Hmm, It’s been a long time since I’ve ran a multi monitor setup as I’ve had two or more PC’s running at my desk for various reasons. I seem to recall there was utilities available from both GPU manufacturers to make it easy to move or pin application windows between displays in windows. There’s gotta be something similar for Linux… Well maybe you can get an idea from here -
https://wiki.archlinux.org/index.php/Multihead#Application_support or
https://wiki.archlinux.org/index.php/Xrandr#Manage_2-monitors though the later is really for just dynamic resolution/orientation changes.

Afaik emulatorpin is for pinning the thread(s) used by QEMU to emulate PC hardware for your VM. Pinning it to cores your VM isn’t using may help when it’s under heavy load as there won’t be any contention between the two? I’m not sure if it is more than one thread so I kept the Arch wiki examples setup that lets it roam a few cores.

I’m surprised it would load with iothreadpin as I thought it was only needed when using a virtio-scsi controller with drives set to ‘thread’ IO mode.
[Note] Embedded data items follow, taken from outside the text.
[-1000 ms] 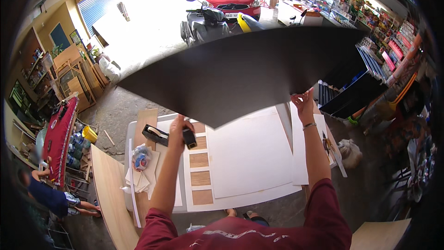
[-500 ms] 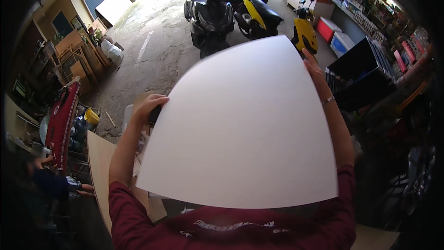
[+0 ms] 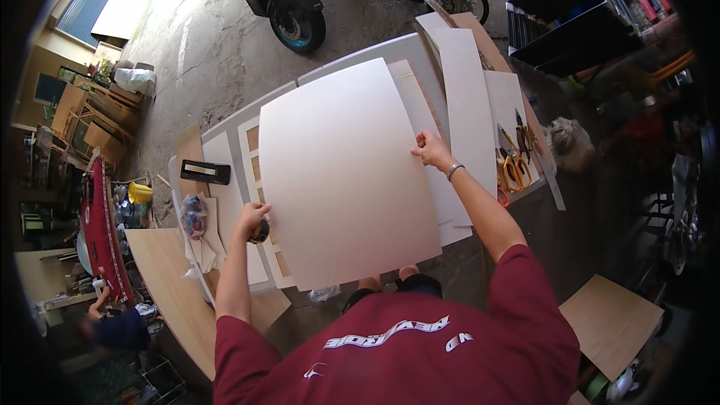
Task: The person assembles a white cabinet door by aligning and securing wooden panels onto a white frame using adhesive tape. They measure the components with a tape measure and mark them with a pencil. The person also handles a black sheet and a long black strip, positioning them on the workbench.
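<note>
A large white sheet (image 3: 345, 180) with a slight bow spans the worktable in front of me. My left hand (image 3: 253, 217) is closed at its left edge, fingertips on the border. Against the palm side of that hand sits a small dark roundish thing with a bit of yellow (image 3: 259, 233); whether it is gripped cannot be told. On the right edge, higher up, my right hand (image 3: 433, 151) pinches the sheet between thumb and fingers. Partly hidden under the sheet is a pale frame with brown panels (image 3: 255, 159).
A black stapler-like tool (image 3: 205, 172) and a plastic-wrapped bundle (image 3: 193, 216) lie left on the table. White strips (image 3: 466, 105), scissors (image 3: 514, 169) and pliers (image 3: 523, 135) are at the right. Motorcycles (image 3: 281, 0) stand beyond; plywood (image 3: 611, 324) lies lower right. Another person (image 3: 116, 330) works far left.
The sheet has come down from a raised, tilted position to lie low over the table. Both hands have moved down with it, and the view has tipped downward, showing the tabletop.
</note>
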Available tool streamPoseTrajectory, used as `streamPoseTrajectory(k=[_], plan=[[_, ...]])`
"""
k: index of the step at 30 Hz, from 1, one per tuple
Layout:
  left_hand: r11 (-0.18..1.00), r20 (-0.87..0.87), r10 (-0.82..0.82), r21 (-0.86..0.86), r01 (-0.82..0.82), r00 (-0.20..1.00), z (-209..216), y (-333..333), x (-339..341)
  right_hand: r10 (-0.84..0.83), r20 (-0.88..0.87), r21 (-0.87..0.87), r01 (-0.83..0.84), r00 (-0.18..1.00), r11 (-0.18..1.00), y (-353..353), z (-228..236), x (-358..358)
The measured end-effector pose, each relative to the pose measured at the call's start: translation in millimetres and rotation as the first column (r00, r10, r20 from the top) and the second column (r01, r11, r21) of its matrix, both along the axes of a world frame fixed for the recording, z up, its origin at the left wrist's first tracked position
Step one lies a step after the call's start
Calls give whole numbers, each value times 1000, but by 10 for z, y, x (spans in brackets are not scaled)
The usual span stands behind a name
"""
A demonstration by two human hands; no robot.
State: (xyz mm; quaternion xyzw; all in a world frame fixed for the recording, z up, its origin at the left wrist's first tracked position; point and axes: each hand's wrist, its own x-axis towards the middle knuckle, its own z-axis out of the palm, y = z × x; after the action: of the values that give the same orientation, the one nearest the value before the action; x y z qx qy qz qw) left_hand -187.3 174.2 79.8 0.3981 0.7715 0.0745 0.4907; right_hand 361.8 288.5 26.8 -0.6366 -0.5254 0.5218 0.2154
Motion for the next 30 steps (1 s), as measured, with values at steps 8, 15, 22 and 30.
streamPoseTrajectory(k=[8,15,22,30], plan=[[991,-142,123,61,-115,982,-725,-220,171,-31,266,110,2,964,994,-88,-499,-126],[985,-95,168,63,-163,981,-739,-236,345,-42,197,130,16,980,991,-96,-485,-34],[977,-210,160,173,-125,964,-799,-223,404,-127,178,328,63,976,943,-234,-431,104],[837,466,542,-226,-498,699,88,-1029,333,-376,104,444,296,921,846,-1328,38,788]])
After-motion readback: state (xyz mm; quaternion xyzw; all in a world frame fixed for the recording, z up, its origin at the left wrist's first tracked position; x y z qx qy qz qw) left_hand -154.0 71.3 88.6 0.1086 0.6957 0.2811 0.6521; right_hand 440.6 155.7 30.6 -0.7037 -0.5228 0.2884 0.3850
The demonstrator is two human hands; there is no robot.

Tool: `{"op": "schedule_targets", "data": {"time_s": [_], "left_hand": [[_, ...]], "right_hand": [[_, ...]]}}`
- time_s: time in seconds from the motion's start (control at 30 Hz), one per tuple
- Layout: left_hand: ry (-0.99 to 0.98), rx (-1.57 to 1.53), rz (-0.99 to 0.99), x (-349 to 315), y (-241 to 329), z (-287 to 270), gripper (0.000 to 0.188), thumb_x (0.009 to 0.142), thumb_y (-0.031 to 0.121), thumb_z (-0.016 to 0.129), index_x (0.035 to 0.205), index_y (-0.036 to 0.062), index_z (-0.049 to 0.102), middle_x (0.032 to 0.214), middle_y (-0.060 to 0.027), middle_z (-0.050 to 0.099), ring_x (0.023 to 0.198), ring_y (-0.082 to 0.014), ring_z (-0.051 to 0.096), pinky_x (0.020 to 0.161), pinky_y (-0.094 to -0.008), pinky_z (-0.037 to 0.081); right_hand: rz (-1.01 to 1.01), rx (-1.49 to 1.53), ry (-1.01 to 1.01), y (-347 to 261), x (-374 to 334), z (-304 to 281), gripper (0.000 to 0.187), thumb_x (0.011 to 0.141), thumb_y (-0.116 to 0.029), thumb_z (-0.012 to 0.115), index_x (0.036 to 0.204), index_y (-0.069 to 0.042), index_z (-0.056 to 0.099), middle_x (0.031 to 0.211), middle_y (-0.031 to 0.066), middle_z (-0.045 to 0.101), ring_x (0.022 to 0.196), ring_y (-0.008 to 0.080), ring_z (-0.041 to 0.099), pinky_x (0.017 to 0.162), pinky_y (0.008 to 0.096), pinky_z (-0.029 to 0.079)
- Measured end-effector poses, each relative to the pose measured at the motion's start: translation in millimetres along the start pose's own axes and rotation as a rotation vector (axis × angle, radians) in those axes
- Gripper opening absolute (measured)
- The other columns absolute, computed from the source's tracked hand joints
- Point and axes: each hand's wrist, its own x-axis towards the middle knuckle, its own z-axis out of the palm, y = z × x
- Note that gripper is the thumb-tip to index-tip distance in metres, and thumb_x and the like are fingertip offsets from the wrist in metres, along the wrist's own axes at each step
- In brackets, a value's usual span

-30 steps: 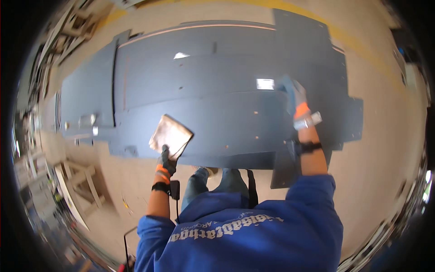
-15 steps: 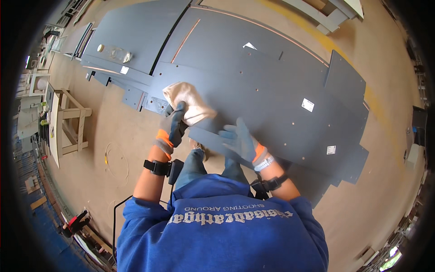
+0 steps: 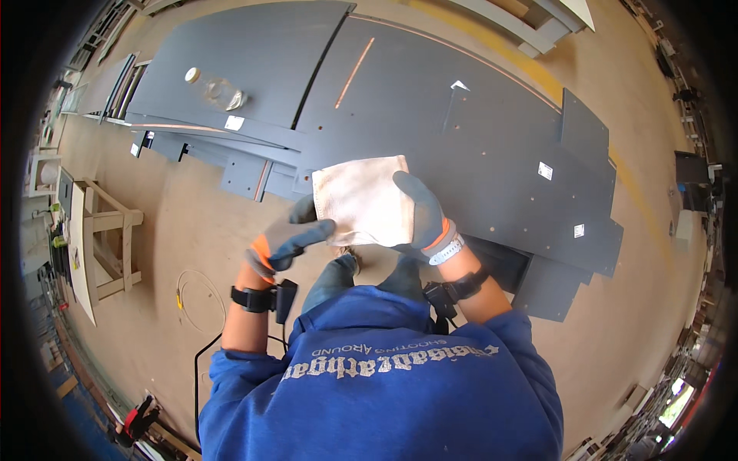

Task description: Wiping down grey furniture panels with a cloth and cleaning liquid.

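A folded white cloth is stretched roughly square between my hands, above the near edge of the dark grey panels. My left hand, in a grey work glove with an orange cuff, pinches the cloth's lower left side. At the right side, my gloved right hand grips the cloth with the thumb on top; its other fingers are hidden behind it. Several panels lie side by side and overlapping, with small holes and white labels on them.
A clear bottle with a pale cap lies on the left panel. A wooden trestle stands at the left, near a coiled yellow-ended hose on the floor. Another white-topped stand is at the far right.
My right hand, open and apart from the cloth before, now holds its right side. The cloth has moved right and been spread from a crumpled shape into a flat square.
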Motion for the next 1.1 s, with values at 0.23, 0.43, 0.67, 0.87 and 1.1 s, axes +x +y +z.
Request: {"op": "schedule_targets", "data": {"time_s": [0.23, 0.43, 0.67, 0.87, 1.1], "left_hand": [[0.271, 0.191, 0.335, -26, 22, -93, 0.063, 0.089, 0.028, 0.067, 0.141, 0.0029, 0.039, 0.135, -0.0121, 0.051, 0.126, -0.0223, 0.049, 0.108, -0.036, 0.036], [-0.122, 0.447, 0.096, -16, 69, -42, 0.058, 0.084, 0.025, 0.072, 0.131, 0.0011, 0.049, 0.124, -0.0114, 0.059, 0.111, -0.0207, 0.06, 0.096, -0.0324, 0.047], [0.149, -0.333, 0.476, -38, 116, 5, 0.031, 0.096, 0.017, 0.054, 0.122, 0.0002, 0.053, 0.11, -0.0072, 0.062, 0.099, -0.0135, 0.06, 0.087, -0.0303, 0.05], [0.288, -0.293, 0.477, 34, 54, -80, 0.034, 0.098, 0.017, 0.046, 0.127, -0.0015, 0.048, 0.123, -0.0103, 0.055, 0.114, -0.0176, 0.052, 0.099, -0.0322, 0.042], [0.11, -0.657, 0.23, 74, 44, -158, 0.032, 0.097, 0.021, 0.047, 0.125, 0.0061, 0.052, 0.116, -0.0049, 0.057, 0.105, -0.0172, 0.056, 0.098, -0.031, 0.043]], "right_hand": [[0.204, -0.306, -0.051, 22, 30, 49, 0.053, 0.091, -0.039, 0.058, 0.123, 0.002, 0.055, 0.11, 0.0181, 0.065, 0.096, 0.0225, 0.066, 0.079, 0.0334, 0.056], [0.097, -0.545, -0.189, 2, 37, 101, 0.045, 0.087, -0.038, 0.063, 0.113, -0.002, 0.063, 0.104, 0.0101, 0.066, 0.094, 0.0173, 0.063, 0.081, 0.0303, 0.053], [0.047, 0.159, -0.355, -10, 62, 35, 0.083, 0.083, -0.068, 0.054, 0.139, -0.006, 0.042, 0.143, 0.0135, 0.044, 0.13, 0.0288, 0.044, 0.109, 0.0489, 0.035], [-0.228, 0.131, -0.245, 50, 122, 22, 0.11, 0.07, -0.087, 0.046, 0.15, -0.014, 0.026, 0.153, 0.0105, 0.03, 0.139, 0.0354, 0.031, 0.114, 0.0499, 0.027], [-0.222, 0.318, -0.089, 65, 168, 71, 0.104, 0.078, -0.078, 0.047, 0.148, -0.005, 0.026, 0.15, 0.0159, 0.034, 0.135, 0.0323, 0.038, 0.112, 0.0463, 0.032]]}}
Though it may be treated as more of a default to observe when/if qemu spawns such a thread. Anyways it’s probably not needed for your setup.

Oh, it’s not iSCSI I’m trying to do. Just trying to get my local qcow2’s setup in my VM using a method that, at least in theory, will give me gains in write speed. It’s not the end of the world if I can’t get it setup. I just found several blog posts suggesting to use that io mode but I haven’t figured out how to make that happen as doing so directly to the virtio drives gives me an error.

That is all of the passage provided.